Arrested development at large

Schmidt's Beer, TV ad (still). 1970s.
I’m sure the rest of Pere Ubu’s catalog is just fine. I’ve listened to Dub Housing and that other one, um, the Modern Dance, and they’re good and interesting, which is to say a) I haven’t listened to them probably as thoroughly as they deserve, and b) they didn’t grab my throat. “Final Solution” though, is one of the greatest songs of all time.
I went to see Pere Ubu’s play, performance art, thing Bring Me the Head of Ubu Roi (based in spirit and general plot on the band’s namesake, Alfred Jarry’s Ubu Roi) last night, and it was good. The music was at times exciting, and at times not so much, wavering into territory where the music is there to further the story and not to be a song in and of itself. Cool — that’s what musical theater is about and as fucked up as Ubu Roi is, it’s still musical theater. Remarkable for me, as someone who doesn’t know too much about Pere Ubu and had never seen them live in any form before, was David Thomas’s volatility as a performer. He yelled at the band, who admittedly did make some mistakes, and at times it was hard to tell what was him and what was Pere Ubu. It makes for good theater. Add to that, though, his paean to the crowd following the conclusion of the play which basically amounted to “hey all you old decaying used to be punk rockers – I am one of you and doesn’t it suck let’s live out this shit together while acknowledging our obsolescence and trying to enjoy something again”, and I was made to feel relatively alienated from the proceedings. David Thomas is not very much like me.
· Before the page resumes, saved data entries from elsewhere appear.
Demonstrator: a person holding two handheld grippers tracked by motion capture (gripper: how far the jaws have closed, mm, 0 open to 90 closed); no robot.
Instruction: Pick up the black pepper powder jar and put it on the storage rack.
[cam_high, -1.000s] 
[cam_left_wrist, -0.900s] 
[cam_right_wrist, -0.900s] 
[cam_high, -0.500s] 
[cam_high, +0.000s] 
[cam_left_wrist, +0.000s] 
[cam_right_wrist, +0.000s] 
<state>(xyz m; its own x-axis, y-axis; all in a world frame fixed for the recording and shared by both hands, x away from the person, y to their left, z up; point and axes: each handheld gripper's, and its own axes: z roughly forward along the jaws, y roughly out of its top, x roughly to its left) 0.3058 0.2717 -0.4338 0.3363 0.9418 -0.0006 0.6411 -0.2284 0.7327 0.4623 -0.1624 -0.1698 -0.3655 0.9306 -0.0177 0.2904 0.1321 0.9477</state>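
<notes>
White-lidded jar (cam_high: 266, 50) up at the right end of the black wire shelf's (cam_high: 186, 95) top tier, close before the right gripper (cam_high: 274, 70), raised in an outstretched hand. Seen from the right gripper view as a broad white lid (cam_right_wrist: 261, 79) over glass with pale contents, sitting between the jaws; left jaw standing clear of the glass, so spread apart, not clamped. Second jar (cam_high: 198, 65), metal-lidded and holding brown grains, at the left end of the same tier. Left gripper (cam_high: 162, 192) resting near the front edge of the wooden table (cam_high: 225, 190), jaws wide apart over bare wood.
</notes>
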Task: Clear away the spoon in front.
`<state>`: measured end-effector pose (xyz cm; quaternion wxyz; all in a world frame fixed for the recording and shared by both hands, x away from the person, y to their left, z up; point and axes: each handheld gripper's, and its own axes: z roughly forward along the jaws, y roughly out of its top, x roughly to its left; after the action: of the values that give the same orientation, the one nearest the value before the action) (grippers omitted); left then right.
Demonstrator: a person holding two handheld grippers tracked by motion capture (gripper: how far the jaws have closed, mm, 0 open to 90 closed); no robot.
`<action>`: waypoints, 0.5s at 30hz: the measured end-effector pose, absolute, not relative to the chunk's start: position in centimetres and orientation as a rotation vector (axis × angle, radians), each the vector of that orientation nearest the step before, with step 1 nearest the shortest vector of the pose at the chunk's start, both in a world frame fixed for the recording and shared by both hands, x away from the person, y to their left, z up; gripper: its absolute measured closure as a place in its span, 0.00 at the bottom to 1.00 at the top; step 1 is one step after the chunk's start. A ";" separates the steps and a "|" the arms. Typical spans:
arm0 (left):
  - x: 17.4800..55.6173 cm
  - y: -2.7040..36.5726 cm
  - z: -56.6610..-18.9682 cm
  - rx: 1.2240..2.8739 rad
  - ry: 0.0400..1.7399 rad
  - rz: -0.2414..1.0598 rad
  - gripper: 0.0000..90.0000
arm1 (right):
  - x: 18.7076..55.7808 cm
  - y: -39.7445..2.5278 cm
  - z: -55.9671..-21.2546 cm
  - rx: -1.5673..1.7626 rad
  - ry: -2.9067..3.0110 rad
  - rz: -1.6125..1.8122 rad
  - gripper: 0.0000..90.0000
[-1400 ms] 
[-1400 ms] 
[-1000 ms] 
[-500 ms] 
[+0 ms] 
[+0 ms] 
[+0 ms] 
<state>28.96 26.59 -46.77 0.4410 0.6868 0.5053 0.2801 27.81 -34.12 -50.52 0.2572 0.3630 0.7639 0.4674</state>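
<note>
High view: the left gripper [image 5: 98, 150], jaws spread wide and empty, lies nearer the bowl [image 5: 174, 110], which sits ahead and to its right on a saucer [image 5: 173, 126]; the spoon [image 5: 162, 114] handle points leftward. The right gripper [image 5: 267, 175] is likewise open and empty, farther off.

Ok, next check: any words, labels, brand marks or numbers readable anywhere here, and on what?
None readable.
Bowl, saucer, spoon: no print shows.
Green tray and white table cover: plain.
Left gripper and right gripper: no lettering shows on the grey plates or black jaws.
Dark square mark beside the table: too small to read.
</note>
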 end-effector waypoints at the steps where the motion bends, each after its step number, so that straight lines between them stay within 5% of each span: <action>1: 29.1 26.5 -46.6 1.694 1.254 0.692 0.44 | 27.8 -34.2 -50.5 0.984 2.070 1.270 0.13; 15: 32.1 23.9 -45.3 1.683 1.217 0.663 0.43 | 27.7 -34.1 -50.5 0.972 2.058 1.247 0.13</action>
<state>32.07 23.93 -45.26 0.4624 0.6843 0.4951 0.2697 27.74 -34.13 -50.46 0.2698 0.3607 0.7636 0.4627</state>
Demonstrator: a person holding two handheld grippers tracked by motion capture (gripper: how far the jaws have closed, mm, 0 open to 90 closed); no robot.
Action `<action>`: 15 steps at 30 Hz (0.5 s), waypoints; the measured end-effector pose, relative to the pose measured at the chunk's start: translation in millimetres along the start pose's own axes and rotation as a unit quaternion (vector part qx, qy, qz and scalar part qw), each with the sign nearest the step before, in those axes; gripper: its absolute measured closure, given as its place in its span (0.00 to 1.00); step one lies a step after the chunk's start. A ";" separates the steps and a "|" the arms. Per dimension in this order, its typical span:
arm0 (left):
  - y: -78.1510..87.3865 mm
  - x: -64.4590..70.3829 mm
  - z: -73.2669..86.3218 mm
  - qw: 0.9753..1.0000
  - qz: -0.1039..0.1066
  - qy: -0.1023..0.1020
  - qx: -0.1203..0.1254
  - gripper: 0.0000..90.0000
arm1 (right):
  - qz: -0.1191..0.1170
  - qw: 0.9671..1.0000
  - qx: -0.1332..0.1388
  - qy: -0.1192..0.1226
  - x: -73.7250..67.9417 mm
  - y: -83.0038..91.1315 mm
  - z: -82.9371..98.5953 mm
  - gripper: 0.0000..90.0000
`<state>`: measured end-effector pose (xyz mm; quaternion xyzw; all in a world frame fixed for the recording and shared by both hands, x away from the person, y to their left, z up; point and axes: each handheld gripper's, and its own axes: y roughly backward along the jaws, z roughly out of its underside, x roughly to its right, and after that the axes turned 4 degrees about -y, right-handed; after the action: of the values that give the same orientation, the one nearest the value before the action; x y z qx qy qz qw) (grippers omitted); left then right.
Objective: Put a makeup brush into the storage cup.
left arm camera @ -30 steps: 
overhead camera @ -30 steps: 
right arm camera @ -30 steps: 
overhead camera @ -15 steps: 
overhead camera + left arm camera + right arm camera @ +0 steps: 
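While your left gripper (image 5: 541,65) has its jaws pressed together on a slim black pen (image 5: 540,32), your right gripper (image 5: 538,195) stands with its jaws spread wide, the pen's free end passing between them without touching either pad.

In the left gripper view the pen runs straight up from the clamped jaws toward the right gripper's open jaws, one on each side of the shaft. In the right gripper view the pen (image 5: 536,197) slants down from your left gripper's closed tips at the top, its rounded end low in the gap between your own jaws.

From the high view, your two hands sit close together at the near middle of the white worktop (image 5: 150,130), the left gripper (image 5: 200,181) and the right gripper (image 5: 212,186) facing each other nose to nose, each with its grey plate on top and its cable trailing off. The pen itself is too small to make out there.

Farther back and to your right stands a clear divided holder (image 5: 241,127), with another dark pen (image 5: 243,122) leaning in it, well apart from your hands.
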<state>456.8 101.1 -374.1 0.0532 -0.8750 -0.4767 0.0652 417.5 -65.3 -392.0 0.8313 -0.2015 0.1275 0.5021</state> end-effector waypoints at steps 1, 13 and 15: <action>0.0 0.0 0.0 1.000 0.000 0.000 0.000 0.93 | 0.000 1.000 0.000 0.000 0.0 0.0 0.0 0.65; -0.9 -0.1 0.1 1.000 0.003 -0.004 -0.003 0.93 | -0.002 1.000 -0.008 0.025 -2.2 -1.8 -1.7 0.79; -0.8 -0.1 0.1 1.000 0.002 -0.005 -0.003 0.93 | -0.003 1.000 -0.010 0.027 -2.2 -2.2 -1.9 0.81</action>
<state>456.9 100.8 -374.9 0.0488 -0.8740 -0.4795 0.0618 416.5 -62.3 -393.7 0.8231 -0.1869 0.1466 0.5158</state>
Which is why, when they played “Final Solution” it hit so hard. Thomas may be a bunch older than me, a bunch angrier and last night certainly a bunch drunker (though if he’d caught me the night before, different story), but he’s also from the midwest, he also plays punk rock, he’s also a white dude. There are some fundamental things we share in common, and there are some fundamental things that everyone shares in common. I’m not going to try and say that “Final Solution” is a universal song, but sometimes it seems like it could be. It’s not intensely specific or personal — it gets to the heart of what being a anxious teenager in the Midwest is like. And not only from a lyrical perspective: my mom was always fine with my ill fitting pants. The sound of it.
Any number of songs do the quiet bit during the singing, loud crazy noise bit, more singing build into the chorus and erupt in a singalong sort of thing. It’s a great formula. But “Final Solution” does it better than pretty much anything else. It’s tense, vaguely funky (there were people trying to straight up dance to the thing last night, which seemed ill advised but what the hell), and just cathartic enough. It even has a part where everything drops out for four beats. It’s the sound of tension and sort of release, and a bunch of nothingness at either end. It’s the sound of respiration. It’s a perfect song.
I do wonder what it’s like for Thomas to be singing it at his age, theoretically at least miles away from the person he was when he wrote it. Then again, part of the tension in the song is that he’s asking for so much, and you basically know he’s never going to get it. The cure is easy — you grow up, your zits disappear and you eventually meet a girl that will do something for you. Anything beyond that, though buddy, you’re on your own. He hasn’t found the solution, and neither have you, probably. In that sense, this song is for everyone.